START Listed entries

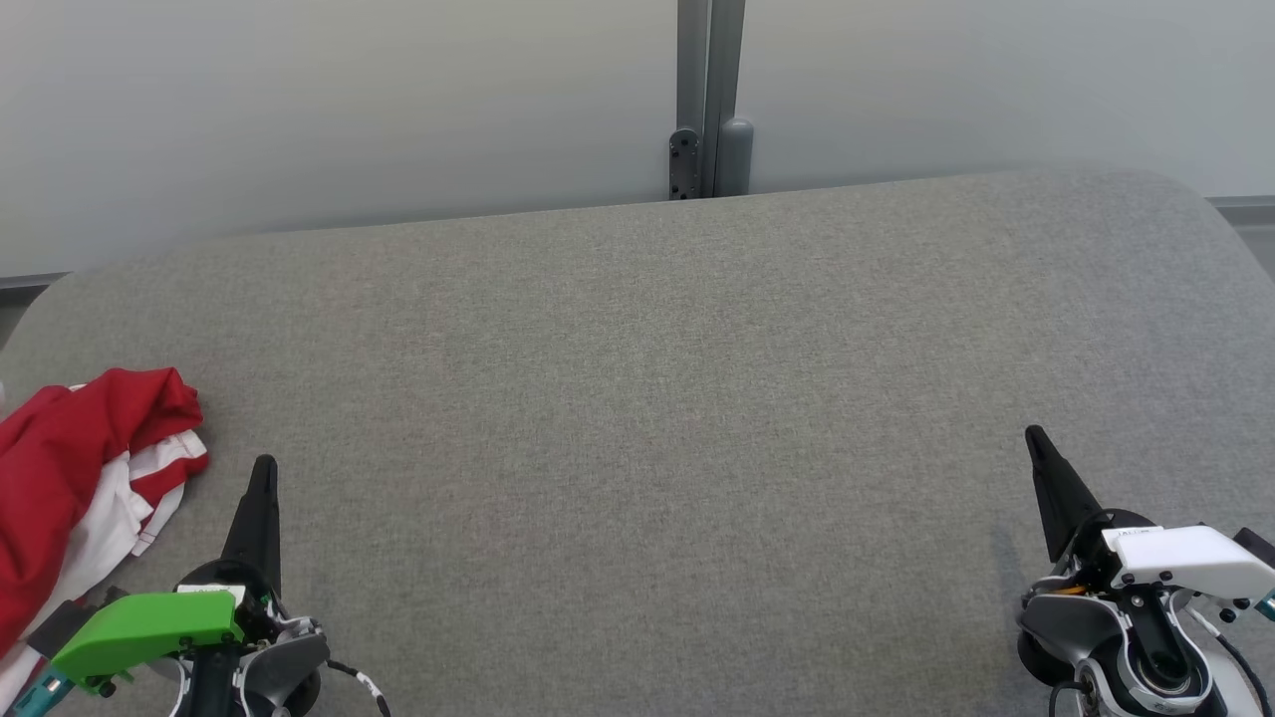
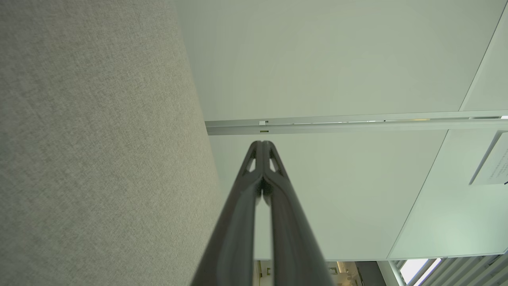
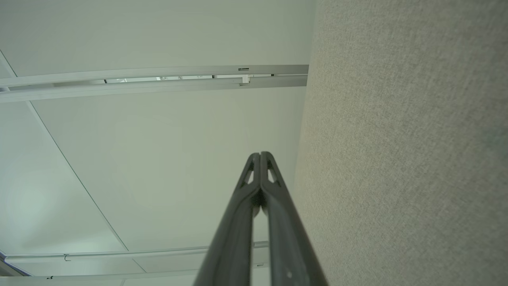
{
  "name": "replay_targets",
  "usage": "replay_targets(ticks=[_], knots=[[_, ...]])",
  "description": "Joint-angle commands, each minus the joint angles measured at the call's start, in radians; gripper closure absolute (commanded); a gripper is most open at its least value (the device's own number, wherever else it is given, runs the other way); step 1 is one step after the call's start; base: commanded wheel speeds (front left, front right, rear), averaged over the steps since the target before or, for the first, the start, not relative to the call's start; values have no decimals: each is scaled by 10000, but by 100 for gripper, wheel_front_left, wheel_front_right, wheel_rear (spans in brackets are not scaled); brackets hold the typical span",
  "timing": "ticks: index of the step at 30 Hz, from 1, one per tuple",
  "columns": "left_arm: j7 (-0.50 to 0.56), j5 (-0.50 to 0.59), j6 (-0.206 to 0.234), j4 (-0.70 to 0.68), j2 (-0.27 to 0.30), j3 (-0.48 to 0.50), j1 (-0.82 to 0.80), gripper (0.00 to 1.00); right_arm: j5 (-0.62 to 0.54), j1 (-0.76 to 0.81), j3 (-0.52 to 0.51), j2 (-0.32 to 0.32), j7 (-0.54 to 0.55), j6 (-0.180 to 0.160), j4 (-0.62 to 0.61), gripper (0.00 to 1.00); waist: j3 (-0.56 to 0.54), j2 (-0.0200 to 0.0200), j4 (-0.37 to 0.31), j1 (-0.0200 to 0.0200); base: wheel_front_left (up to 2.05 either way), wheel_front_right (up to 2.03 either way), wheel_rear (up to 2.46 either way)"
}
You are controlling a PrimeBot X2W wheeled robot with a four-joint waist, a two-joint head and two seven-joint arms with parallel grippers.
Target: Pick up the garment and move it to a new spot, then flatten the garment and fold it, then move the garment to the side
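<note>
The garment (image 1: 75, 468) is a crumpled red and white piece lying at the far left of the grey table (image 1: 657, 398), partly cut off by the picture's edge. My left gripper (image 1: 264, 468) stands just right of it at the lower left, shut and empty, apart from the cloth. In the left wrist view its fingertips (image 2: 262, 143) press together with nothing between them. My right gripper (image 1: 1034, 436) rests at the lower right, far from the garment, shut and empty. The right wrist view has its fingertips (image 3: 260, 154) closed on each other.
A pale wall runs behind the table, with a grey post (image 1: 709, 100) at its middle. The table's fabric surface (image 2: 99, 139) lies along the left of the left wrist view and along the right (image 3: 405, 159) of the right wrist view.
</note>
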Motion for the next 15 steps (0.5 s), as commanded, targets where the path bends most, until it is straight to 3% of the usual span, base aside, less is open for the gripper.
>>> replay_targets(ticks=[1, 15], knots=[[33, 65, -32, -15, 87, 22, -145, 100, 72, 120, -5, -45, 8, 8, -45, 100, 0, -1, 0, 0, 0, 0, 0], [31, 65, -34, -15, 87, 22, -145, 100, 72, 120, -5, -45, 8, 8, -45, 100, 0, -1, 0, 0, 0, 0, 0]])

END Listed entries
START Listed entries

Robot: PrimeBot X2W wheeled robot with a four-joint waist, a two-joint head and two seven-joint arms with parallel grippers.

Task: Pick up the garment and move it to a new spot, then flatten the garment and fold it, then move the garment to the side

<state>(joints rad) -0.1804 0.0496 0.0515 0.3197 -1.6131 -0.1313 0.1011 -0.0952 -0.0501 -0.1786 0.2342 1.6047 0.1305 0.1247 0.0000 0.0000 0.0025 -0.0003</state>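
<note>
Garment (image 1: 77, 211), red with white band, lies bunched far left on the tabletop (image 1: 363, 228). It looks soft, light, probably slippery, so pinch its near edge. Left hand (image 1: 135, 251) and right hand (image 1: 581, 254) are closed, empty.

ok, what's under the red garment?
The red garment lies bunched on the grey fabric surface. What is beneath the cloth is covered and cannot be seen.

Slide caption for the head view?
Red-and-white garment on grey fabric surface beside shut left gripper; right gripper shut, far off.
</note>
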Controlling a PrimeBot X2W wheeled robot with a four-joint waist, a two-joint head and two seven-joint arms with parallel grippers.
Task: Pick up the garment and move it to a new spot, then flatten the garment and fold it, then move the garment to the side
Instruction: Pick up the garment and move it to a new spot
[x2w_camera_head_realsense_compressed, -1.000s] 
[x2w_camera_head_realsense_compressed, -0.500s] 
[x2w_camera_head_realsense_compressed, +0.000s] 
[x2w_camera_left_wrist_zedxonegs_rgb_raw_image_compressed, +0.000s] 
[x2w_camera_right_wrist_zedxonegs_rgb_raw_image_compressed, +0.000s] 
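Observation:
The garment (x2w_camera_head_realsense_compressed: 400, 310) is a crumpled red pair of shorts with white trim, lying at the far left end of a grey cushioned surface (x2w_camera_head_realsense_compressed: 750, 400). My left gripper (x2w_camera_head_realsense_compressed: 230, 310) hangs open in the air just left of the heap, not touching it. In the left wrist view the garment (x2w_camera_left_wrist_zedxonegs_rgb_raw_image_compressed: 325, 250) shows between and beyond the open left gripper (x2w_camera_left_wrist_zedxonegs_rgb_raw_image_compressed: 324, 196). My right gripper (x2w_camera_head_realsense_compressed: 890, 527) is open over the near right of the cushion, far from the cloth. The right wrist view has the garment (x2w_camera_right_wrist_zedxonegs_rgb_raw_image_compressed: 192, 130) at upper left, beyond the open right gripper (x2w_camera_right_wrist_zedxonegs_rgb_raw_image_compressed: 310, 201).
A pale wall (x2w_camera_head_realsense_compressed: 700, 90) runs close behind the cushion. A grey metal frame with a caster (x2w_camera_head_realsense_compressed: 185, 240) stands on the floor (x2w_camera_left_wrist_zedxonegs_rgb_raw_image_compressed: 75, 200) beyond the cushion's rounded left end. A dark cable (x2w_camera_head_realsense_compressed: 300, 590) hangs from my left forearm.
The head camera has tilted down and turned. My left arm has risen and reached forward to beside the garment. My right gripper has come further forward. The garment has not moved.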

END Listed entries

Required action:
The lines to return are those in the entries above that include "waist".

Result below:
  "columns": "left_arm: j7 (-0.50 to 0.56), j5 (-0.50 to 0.59), j6 (-0.206 to 0.234), j4 (-0.70 to 0.68), j2 (-0.27 to 0.30), j3 (-0.48 to 0.50), j1 (-0.82 to 0.80), gripper (0.00 to 1.00); right_arm: j5 (-0.62 to 0.54), j1 (-0.76 to 0.81), j3 (-0.52 to 0.51), j2 (-0.32 to 0.32), j7 (-0.54 to 0.55), j6 (-0.180 to 0.160), j4 (-0.62 to 0.61), gripper (0.00 to 1.00); waist: j3 (-0.56 to 0.54), j2 (-0.0200 to 0.0200), j4 (-0.37 to 0.31), j1 (-0.0200 to 0.0200); base: wheel_front_left (up to 2.05 either way), wheel_front_right (up to 2.03 either way), wheel_rear (up to 2.46 either way)"
You are controlling a PrimeBot X2W wheeled robot with a four-joint waist, a two-joint head and two seven-joint arms with parallel grippers.
Robot: PrimeBot X2W wheeled robot with a four-joint waist, a two-joint head and two seven-joint arms with parallel grippers.
Controlling a PrimeBot X2W wheeled robot with a four-joint waist, a two-joint head and two seven-joint arms with parallel grippers.

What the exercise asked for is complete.